(Dataset items)
━━━━━━━━

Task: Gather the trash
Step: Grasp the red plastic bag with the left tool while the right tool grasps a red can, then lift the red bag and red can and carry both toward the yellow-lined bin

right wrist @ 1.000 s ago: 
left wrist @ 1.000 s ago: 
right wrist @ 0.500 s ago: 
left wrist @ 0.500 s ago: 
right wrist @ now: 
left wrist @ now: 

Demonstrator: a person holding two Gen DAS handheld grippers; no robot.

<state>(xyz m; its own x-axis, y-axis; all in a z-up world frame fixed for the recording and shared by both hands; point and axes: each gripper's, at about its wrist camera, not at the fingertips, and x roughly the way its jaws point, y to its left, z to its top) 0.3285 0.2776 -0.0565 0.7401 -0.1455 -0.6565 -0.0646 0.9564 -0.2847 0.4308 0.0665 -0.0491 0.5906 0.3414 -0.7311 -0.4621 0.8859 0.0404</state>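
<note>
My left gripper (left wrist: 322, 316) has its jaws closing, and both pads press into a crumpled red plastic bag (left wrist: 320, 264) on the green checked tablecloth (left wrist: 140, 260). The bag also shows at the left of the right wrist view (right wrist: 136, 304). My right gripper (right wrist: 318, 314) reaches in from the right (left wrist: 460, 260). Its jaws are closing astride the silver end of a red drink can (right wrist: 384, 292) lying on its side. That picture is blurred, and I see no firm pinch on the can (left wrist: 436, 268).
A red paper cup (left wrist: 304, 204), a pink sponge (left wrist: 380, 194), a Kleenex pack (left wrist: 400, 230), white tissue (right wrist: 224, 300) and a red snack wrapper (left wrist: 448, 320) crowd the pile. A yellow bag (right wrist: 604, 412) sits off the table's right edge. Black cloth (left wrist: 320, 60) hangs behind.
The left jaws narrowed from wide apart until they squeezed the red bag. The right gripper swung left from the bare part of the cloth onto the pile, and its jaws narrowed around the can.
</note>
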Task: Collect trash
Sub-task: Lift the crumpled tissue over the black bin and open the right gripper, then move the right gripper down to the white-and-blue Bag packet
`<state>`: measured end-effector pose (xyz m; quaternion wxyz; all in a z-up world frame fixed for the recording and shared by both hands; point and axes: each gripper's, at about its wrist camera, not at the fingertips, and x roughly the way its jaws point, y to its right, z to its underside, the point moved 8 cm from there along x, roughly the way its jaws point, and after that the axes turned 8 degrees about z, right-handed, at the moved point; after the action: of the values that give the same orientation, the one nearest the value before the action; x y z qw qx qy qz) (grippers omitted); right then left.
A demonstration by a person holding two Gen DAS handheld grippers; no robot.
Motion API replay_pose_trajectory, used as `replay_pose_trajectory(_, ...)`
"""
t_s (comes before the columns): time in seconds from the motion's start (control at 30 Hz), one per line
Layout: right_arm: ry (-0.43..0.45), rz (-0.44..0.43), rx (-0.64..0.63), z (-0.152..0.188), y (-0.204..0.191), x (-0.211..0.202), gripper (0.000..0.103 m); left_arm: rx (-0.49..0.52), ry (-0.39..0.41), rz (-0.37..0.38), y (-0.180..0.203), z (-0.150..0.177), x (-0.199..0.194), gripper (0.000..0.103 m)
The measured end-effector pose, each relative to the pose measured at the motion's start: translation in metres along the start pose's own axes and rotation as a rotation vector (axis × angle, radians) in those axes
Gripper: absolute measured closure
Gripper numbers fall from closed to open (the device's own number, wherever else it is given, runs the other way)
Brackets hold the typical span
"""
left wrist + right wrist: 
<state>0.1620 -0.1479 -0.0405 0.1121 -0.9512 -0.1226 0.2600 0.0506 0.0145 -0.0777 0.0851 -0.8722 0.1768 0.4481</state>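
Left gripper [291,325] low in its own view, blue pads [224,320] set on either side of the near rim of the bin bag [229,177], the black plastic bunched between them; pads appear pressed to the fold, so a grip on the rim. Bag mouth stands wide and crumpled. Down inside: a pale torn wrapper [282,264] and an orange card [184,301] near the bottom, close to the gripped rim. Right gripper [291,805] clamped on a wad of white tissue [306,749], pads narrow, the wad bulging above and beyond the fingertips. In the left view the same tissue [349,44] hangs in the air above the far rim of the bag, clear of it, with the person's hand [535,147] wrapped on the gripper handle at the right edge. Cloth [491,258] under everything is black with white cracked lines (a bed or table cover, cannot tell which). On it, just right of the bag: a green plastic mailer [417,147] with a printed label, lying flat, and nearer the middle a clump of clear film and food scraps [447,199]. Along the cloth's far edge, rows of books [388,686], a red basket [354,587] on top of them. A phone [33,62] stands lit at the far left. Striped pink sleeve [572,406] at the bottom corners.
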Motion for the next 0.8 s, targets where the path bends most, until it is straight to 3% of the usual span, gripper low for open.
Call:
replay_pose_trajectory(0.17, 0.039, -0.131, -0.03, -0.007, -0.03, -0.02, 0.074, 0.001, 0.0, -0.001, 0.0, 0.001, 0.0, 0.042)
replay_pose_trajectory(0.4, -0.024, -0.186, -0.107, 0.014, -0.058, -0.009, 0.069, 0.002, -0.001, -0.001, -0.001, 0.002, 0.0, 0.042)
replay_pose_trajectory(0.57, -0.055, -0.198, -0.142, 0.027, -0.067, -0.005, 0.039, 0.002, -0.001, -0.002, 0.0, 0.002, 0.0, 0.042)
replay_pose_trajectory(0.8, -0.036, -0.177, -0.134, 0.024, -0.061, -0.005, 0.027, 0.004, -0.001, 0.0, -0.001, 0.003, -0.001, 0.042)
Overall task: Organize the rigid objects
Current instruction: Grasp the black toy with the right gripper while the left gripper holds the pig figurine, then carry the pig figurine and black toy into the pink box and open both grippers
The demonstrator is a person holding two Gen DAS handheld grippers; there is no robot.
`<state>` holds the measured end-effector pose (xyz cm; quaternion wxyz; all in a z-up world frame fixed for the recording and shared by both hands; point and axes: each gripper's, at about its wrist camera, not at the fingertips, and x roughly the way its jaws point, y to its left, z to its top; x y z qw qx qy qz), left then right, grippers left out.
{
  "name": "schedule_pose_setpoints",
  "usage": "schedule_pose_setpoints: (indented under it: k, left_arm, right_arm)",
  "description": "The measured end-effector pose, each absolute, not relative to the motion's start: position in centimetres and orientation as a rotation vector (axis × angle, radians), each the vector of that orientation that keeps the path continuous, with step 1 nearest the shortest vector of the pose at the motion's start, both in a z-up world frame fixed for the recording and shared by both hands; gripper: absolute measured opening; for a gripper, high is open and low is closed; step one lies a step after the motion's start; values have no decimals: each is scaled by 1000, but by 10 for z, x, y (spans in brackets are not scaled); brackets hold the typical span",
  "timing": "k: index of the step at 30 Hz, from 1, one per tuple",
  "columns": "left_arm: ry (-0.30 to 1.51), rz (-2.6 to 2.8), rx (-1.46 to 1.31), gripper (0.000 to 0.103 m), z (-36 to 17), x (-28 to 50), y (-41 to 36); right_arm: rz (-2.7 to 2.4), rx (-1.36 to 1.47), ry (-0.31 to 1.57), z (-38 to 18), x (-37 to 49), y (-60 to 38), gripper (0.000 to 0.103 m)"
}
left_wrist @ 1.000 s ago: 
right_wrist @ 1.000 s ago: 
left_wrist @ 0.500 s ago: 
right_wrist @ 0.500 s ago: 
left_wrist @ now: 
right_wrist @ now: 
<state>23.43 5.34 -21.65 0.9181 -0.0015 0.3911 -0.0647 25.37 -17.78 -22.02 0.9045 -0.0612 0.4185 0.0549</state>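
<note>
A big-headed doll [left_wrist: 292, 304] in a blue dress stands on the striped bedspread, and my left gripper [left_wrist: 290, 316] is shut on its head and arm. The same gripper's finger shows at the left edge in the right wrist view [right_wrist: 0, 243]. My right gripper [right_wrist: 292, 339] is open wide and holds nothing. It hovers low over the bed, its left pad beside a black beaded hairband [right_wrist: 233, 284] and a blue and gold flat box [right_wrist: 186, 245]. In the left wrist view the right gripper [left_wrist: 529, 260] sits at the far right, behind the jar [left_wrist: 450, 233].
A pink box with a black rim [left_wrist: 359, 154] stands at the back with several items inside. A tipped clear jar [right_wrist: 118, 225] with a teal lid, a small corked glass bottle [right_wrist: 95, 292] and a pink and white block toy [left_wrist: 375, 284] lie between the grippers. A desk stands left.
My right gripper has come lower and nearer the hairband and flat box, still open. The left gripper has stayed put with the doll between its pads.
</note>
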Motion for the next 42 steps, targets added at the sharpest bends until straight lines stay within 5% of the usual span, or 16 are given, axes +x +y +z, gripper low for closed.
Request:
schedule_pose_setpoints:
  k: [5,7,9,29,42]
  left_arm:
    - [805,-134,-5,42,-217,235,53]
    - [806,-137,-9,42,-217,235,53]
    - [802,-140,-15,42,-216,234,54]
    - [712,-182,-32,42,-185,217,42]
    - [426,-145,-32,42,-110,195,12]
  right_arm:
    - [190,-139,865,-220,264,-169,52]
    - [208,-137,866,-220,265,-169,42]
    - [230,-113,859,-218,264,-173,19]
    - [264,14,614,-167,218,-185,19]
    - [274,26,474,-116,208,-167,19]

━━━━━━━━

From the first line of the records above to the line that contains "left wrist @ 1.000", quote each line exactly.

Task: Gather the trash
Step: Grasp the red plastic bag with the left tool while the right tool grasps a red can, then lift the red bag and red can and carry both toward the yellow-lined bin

right wrist @ 1.000 s ago: 
left wrist @ 1.000 s ago: 

What needed an answer now has one.